Robust analytic continuation of Green's functions via projection, pole estimation, and semidefinite relaxation

TL;DR

This paper introduces PES, a robust method for analytic continuation of Green's functions that leverages the causal structure to improve accuracy and noise robustness, especially for spectra with sharp features.

Contribution

The paper presents PES, a novel three-step procedure combining projection, pole estimation, and semidefinite relaxation, outperforming existing methods in noisy environments and extending to bosonic functions.

Findings

PES outperforms Nevanlinna and Carathéodory methods under noise.

Causal projection enhances existing continuation methods.

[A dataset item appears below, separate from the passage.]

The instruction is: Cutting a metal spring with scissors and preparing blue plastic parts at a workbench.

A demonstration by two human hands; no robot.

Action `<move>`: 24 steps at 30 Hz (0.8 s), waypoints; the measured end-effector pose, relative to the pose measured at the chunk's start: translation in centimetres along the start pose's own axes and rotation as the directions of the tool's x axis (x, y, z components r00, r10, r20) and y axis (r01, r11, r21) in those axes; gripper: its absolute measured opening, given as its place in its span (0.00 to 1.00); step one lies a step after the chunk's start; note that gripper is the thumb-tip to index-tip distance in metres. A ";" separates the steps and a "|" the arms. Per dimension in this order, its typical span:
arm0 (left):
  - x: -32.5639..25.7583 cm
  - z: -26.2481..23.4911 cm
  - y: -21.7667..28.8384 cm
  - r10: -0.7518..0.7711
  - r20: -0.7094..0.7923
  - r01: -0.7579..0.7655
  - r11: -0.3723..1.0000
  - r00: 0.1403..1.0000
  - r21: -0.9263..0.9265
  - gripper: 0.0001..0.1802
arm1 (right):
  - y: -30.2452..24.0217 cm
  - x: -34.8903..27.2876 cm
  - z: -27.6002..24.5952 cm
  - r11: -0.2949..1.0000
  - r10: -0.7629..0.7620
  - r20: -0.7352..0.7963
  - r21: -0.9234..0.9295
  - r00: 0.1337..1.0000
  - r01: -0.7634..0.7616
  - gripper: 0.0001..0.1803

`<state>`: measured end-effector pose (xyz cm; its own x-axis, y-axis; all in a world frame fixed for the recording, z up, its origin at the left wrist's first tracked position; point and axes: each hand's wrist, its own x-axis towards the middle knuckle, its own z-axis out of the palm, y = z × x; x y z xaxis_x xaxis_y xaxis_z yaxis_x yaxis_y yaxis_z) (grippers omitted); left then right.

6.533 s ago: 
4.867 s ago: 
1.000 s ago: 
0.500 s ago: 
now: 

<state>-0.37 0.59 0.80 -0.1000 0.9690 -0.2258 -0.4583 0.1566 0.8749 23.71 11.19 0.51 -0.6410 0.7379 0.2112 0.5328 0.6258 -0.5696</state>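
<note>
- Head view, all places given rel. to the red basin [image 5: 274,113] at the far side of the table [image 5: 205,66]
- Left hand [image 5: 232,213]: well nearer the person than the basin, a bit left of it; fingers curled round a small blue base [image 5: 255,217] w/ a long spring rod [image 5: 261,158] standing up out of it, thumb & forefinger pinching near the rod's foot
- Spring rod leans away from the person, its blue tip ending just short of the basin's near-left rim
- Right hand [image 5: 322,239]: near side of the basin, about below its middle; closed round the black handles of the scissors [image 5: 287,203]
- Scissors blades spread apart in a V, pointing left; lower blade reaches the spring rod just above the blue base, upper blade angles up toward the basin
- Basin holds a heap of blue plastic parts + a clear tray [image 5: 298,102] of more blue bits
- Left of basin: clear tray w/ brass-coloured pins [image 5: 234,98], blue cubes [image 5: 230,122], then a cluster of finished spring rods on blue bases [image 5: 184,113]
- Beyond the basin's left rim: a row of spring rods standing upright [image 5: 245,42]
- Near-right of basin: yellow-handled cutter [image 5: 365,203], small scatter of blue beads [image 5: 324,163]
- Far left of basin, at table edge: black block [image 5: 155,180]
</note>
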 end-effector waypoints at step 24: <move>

Method applicable to both fermionic and bosonic response functions.

Abstract

Green's functions of fermions are described by matrix-valued Herglotz-Nevanlinna functions. Since analytic continuation is fundamentally an ill-posed problem, the causal space described by the matrix-valued Herglotz-Nevanlinna structure can be instrumental in improving the accuracy and in enhancing the robustness with respect to noise. We demonstrate a three-pronged procedure for robust analytic continuation called PES: (1) Projection of data to the causal space. (2) Estimation of pole locations. (3) Semidefinite relaxation within the causal space. We compare the performance of PES with the recently developed Nevanlinna and Carath\'{e}odory continuation methods and find that PES is more robust in the presence of noise and does not require the usage of extended precision arithmetics. We also demonstrate that a causal projection improves the performance of the Nevanlinna and Carath\'{e}odory methods. The PES method is generalized to bosonic response functions, for which the Nevanlinna and Carath\'{e}odory continuation methods have not yet been developed. It is particularly useful for studying spectra with sharp features, as they occur in the study of molecules and band structures in solids.